Par acte sous seing privé du 10 août 2022 avec effet au 1er août 2022, elle a mis à la disposition de Mme [N] [P] et M. [O] [F] un appartement n°A01 et des parties communes de la Résidence sociale [Adresse 10] à [Localité 9], moyennant une redevance d’un montant mensuel initial de 611,61 euros, outre 73,69 euros au titre des prestations.
Le même jour, Mme [N] [P] et M. [O] [F] ont accepté les termes du règlement intérieur de la résidence.
Par lettre recommandée du 11 décembre 2024 réceptionnée le 20 décembre 2024, l’Association Areli a mis en demeure Mme [N] [P] et M. [O] [F] de lui régler la somme de 3 069,70 euros au titre des redevances impayées avant le 17 janvier 2025, rappelant les termes de la clause résolutoire prévue au contrat (article 15).

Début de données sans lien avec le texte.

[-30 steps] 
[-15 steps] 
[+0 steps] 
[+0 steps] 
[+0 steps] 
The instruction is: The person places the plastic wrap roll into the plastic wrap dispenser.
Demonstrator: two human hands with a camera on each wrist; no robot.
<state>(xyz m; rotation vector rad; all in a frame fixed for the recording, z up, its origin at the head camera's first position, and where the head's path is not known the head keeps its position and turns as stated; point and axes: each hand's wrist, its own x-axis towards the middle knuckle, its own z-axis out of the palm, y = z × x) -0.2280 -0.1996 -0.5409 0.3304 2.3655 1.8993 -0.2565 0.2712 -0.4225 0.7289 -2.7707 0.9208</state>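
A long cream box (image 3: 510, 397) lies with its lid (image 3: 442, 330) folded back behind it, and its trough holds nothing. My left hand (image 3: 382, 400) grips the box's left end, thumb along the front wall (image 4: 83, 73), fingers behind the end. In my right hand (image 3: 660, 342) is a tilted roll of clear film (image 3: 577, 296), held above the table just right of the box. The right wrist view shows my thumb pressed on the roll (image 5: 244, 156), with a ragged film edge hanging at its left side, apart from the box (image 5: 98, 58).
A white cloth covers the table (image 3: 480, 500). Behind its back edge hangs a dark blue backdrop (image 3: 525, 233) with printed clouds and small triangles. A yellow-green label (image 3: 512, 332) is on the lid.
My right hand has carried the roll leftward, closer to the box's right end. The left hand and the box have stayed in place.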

Par acte de commissaire de justice du 7 mars 2025, l’Association Areli a fait assigner Mme [N] [P] et M. [O] [F] devant le juge des contentieux de la protection du tribunal judiciaire de Lille, afin de voir, au visa des articles 1103 et 1104 du code civil, 7 de la loi du 6 juillet 1989, 1728 du code civil, 1217, 1224, 1228 et 1229 du code civil, des articles L 633-1 et suivants, R 633-1 et suivants du code de la construction et de l’habitation et sous le bénéfice de l’exécution provisoire :
être déclarée recevable,
Et par conséquent :
constater la résiliation de la convention d’occupation,
à défaut, prononcer la résiliation du contrat d’occupation,
En tout état de cause,
ordonner dans les formes légales l’expulsion de Mme [N] [P] et M. [O] [F] et celle de tous occupants de leur chef, au besoin avec l’assistance de la force publique, du logement,
dire et juger que les effets et objets mobiliers de Mme [N] [P] et M. [O] [F] se trouvant dans les lieux seront, en tant que de besoin, séquestrés dans un garde-meuble, aux frais, risques et périls des expulsés,
condamner solidairement Mme [N] [P] et M. [O] [F] à lui payer la somme provisionnelle de 4 519,68 euros correspondant au montant des redevances, des prestations obligatoires et indemnités d’occupation, restées impayées, arrêtée au 6 mars 2025, augmentée des intérêts au taux légal à compter de la mise en demeure du 11 décembre 2024 ;
condamner solidairement Mme [N] [P] et M. [O] [F] à lui payer une indemnité d’occupation correspondant au montant de leur engagement, soit 750,88 euros mensuel, et jusqu’à la restitution des lieux, augmentée des intérêts au taux légal à compter de la mise en demeure du 11 décembre 2024 ;
condamner solidairement Mme [N] [P] et M. [O] [F] à lui payer la somme de 250 euros au titre des dispositions de l’article 700 du code de procédure civile,
condamner solidairement Mme [N] [P] et M. [O] [F] au paiement des entiers frais et dépens.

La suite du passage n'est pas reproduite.